Miren Isaías 43:1: “Jehová, que te creó…” Él es el Creador. Y también es el Redentor.
Luego, en el versículo 3: “Porque yo Jehová, Dios tuyo, el Santo de Israel, soy tu Salvador.”
Y nuevamente en el versículo 11: “No hay salvador fuera de mí.”
Después, en el versículo 14: “Así dice Jehová, Redentor vuestro, el Santo de Israel.”
En el versículo 15: “Yo Jehová, Santo vuestro, Creador de Israel, vuestro Rey.”
Y más adelante, en el versículo 25: “Yo soy el que borro tus rebeliones.” A medida que uno sigue leyendo estos pasajes, resulta imposible no ver que el mismo Ser que creó la tierra, el mismo que dio la ley a Moisés en el Sinaí y el mismo que vendrá como Salvador para redimir a Su pueblo de sus transgresiones, es una sola y la misma persona.
Isaías sabe perfectamente de quién está hablando.

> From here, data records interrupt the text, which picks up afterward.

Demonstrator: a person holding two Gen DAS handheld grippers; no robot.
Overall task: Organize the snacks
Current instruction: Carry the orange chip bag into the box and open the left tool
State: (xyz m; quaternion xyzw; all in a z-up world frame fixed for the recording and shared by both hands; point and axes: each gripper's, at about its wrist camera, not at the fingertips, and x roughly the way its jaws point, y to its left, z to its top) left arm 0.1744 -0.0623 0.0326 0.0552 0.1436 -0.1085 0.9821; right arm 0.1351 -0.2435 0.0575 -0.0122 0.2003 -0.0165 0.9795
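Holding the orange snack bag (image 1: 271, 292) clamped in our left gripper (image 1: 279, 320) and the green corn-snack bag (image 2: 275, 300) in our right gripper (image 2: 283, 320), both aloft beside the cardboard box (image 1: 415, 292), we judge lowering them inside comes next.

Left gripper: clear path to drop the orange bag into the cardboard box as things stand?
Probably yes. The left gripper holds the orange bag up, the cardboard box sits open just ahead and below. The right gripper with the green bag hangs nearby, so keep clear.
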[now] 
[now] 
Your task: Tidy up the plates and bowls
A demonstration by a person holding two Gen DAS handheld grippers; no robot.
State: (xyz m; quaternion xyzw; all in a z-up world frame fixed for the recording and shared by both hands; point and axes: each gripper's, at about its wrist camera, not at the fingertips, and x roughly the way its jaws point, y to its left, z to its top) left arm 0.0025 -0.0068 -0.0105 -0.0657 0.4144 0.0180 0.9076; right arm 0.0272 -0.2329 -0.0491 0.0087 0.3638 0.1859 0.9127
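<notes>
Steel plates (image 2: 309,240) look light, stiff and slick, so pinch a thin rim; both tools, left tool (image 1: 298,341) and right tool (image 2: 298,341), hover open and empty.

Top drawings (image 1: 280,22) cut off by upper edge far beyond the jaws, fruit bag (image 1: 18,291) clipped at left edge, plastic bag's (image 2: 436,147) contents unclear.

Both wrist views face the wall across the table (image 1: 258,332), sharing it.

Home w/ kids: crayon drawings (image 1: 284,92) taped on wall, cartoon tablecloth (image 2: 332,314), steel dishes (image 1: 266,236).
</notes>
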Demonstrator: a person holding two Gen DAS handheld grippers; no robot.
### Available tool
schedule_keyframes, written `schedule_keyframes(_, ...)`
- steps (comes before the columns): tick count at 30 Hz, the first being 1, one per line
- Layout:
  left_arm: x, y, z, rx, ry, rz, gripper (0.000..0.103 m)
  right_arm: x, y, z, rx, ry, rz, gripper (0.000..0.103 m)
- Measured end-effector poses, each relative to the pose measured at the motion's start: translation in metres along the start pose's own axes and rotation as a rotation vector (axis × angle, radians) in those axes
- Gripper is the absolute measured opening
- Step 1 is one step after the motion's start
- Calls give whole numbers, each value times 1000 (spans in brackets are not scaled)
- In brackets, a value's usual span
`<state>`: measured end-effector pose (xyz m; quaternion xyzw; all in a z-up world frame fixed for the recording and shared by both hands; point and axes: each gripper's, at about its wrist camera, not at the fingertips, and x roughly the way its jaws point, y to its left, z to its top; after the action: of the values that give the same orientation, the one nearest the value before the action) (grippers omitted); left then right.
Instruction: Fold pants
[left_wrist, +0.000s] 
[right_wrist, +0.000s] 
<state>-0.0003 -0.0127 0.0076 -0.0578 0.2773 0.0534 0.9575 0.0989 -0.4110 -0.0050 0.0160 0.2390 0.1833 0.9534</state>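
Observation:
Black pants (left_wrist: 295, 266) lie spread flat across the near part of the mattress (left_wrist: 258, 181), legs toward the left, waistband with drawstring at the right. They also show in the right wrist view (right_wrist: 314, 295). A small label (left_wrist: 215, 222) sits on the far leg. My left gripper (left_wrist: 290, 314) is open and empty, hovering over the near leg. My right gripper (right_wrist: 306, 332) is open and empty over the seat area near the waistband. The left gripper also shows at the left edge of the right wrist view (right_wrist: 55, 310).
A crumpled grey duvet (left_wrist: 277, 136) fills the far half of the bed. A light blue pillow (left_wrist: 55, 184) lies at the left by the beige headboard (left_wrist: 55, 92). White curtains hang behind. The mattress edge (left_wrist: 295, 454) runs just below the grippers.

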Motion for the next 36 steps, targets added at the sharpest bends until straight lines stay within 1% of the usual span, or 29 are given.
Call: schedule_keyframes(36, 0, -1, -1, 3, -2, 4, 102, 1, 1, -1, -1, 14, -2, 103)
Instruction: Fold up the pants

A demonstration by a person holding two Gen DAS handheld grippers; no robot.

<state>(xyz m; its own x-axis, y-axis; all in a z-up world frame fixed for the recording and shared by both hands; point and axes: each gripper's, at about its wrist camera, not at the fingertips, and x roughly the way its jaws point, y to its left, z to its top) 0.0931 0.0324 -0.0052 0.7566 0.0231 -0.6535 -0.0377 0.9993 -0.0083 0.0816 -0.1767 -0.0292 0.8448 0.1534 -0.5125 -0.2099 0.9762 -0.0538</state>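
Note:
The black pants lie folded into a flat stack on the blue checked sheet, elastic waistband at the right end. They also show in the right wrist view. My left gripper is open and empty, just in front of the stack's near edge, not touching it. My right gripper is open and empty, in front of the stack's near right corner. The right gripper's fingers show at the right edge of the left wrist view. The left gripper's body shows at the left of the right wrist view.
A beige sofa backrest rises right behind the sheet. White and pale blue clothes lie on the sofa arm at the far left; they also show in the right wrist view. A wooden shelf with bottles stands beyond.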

—El capítulo 44 continúa con una fuerte reprensión contra quienes adoran ídolos y muestra la insensatez de esa adoración. En el versículo 20 compara la idolatría con comer cenizas. Uno puede llenar su estómago de cenizas y aun así morir de desnutrición. Y así ocurre con quienes dedican su tiempo y su adoración a los ídolos.
—Nuestro tiempo está llegando a su fin, así que permítanme resumir brevemente. En los primeros 35 capítulos de Isaías encontramos profecías de juicio, advertencia y destrucción, aunque también hay promesas de esperanza. Luego, desde el capítulo 40 hasta el final del libro, el énfasis cambia hacia las profecías de redención, restauración y justicia, junto con la invitación a volver a Jehová y abandonar la adoración de ídolos.
Así que tenemos aproximadamente 35 capítulos de advertencia y juicio, seguidos por unos 26 capítulos de redención y esperanza. Y justo en el centro aparece esta pequeña sección histórica que sirve como un puente muy importante.
Porque en esa sección vemos personas que realmente alcanzaron liberación y victoria. Es como si Isaías estuviera diciendo: “Aquí está donde ustedes se encuentran en los primeros 35 capítulos. Aquí está donde podrían llegar en los últimos capítulos. Y en medio tienen un ejemplo de personas que lograron llegar allí.” ¿Y cómo lo hicieron? Confiando en el Señor.
Así como Isaías, Ezequías y el pueblo obtuvieron victoria sobre los asirios al poner su fe en Jehová, ustedes también pueden obtener victoria y participar de la redención prometida en estos últimos capítulos si ponen su confianza en Él.